*Task to carry out*
Which lines of the data include the string "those"? List them all.

[Records excerpted from a collection]
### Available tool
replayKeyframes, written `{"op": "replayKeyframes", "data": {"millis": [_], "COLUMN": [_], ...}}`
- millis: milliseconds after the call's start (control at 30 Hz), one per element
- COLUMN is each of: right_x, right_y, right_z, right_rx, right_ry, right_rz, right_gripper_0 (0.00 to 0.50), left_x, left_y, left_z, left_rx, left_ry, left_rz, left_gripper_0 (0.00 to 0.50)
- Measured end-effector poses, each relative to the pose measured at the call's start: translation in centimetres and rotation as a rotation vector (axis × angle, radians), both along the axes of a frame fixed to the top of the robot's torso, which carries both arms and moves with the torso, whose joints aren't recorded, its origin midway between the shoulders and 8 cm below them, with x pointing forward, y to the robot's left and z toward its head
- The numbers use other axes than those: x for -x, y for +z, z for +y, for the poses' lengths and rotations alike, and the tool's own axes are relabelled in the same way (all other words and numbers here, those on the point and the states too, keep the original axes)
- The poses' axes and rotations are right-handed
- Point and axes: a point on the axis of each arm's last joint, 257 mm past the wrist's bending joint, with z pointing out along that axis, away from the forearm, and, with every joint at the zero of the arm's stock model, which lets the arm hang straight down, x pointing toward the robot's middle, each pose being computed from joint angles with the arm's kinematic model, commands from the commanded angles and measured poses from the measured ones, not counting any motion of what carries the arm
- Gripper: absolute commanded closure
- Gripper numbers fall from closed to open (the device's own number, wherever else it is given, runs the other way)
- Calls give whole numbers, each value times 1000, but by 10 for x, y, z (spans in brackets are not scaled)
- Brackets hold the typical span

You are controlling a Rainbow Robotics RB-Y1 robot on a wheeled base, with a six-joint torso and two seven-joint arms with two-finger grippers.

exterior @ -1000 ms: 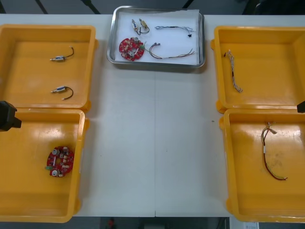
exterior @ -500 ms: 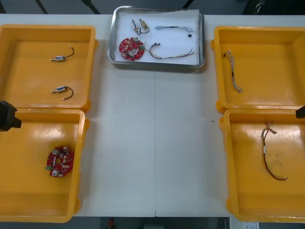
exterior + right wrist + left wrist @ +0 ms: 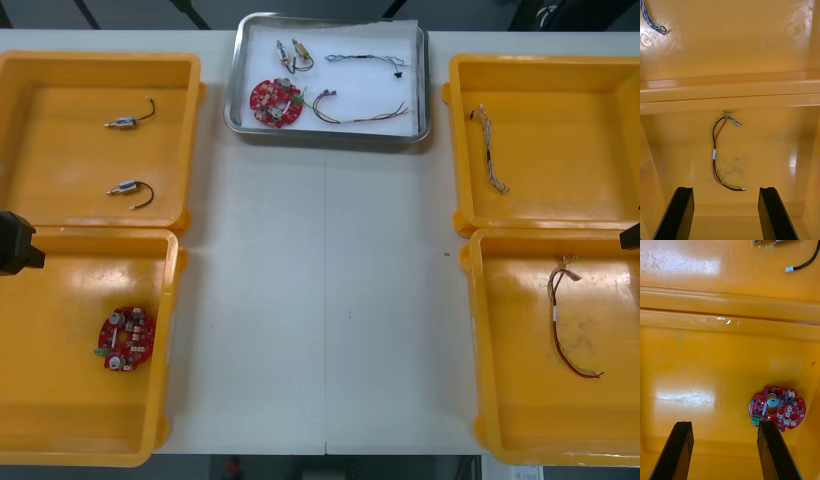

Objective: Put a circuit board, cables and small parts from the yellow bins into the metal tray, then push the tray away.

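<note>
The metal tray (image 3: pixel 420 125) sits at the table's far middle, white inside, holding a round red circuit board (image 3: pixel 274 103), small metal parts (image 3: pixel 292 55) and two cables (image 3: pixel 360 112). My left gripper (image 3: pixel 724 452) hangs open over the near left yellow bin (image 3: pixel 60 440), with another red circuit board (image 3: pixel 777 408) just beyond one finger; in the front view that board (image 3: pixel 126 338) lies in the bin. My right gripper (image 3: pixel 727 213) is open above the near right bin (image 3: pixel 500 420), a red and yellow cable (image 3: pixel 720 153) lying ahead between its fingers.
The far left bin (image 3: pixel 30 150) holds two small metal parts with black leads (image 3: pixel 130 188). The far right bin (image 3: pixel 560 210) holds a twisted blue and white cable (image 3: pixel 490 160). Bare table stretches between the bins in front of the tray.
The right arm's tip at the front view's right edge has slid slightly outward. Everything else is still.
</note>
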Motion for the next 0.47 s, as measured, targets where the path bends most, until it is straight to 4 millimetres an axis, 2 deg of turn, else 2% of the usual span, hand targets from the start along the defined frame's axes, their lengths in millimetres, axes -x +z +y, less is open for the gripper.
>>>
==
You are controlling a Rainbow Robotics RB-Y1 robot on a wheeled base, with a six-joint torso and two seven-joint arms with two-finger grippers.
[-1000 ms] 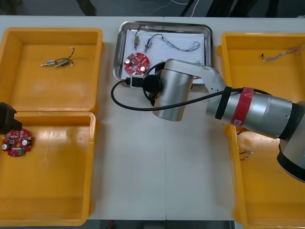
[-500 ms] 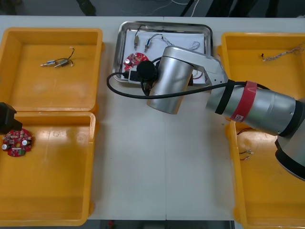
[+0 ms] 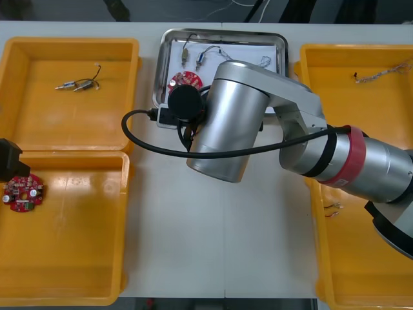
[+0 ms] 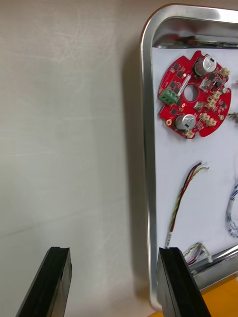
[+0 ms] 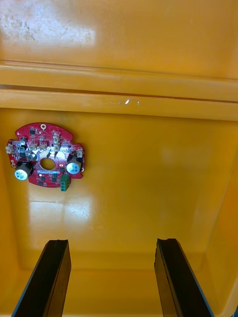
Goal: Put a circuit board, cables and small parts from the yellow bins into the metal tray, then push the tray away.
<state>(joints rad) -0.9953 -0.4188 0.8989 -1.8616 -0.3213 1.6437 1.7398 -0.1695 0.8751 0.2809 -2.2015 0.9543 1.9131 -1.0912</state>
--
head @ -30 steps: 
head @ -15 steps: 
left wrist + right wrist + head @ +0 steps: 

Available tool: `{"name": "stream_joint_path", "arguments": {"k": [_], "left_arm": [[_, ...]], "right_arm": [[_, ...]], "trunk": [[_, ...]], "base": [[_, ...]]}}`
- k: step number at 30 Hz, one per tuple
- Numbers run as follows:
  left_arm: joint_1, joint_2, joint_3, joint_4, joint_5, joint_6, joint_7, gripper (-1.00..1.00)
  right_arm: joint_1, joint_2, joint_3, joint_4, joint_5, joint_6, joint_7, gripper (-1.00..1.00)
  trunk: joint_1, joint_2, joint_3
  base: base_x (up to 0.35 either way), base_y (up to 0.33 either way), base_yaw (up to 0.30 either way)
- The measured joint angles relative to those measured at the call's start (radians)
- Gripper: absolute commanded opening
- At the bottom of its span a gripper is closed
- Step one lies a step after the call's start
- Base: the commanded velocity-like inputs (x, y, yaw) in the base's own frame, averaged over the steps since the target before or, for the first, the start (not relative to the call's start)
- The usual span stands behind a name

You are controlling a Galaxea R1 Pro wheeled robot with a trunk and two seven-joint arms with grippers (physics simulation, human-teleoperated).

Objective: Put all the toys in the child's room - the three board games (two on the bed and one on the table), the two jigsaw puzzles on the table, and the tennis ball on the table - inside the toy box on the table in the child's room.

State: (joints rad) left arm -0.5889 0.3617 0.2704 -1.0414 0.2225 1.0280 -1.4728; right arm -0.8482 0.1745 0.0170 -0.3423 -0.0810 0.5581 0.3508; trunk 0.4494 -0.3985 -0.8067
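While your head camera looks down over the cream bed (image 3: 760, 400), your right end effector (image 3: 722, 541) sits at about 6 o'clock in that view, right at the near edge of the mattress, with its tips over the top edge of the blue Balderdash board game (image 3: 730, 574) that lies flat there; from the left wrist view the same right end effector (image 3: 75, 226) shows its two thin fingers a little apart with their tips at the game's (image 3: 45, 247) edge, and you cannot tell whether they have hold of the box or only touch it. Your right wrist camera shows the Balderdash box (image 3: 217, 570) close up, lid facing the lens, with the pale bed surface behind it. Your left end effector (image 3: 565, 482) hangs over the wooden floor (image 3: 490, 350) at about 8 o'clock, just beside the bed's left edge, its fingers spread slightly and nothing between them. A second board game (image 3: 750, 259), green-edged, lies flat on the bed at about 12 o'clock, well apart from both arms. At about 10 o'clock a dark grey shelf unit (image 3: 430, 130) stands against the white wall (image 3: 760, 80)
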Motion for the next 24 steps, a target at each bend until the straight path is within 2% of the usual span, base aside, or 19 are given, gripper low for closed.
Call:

*Answer section*
- The numbers use other axes than those: x for -x, y for +z, z for +y, for the poses' lengths and rotations alike, and the tool's own axes are relabelled in the same way (all other words and numbers here, those on the point and the states too, keep the original axes)
- The measured joint angles relative to those measured at the call's start (radians)

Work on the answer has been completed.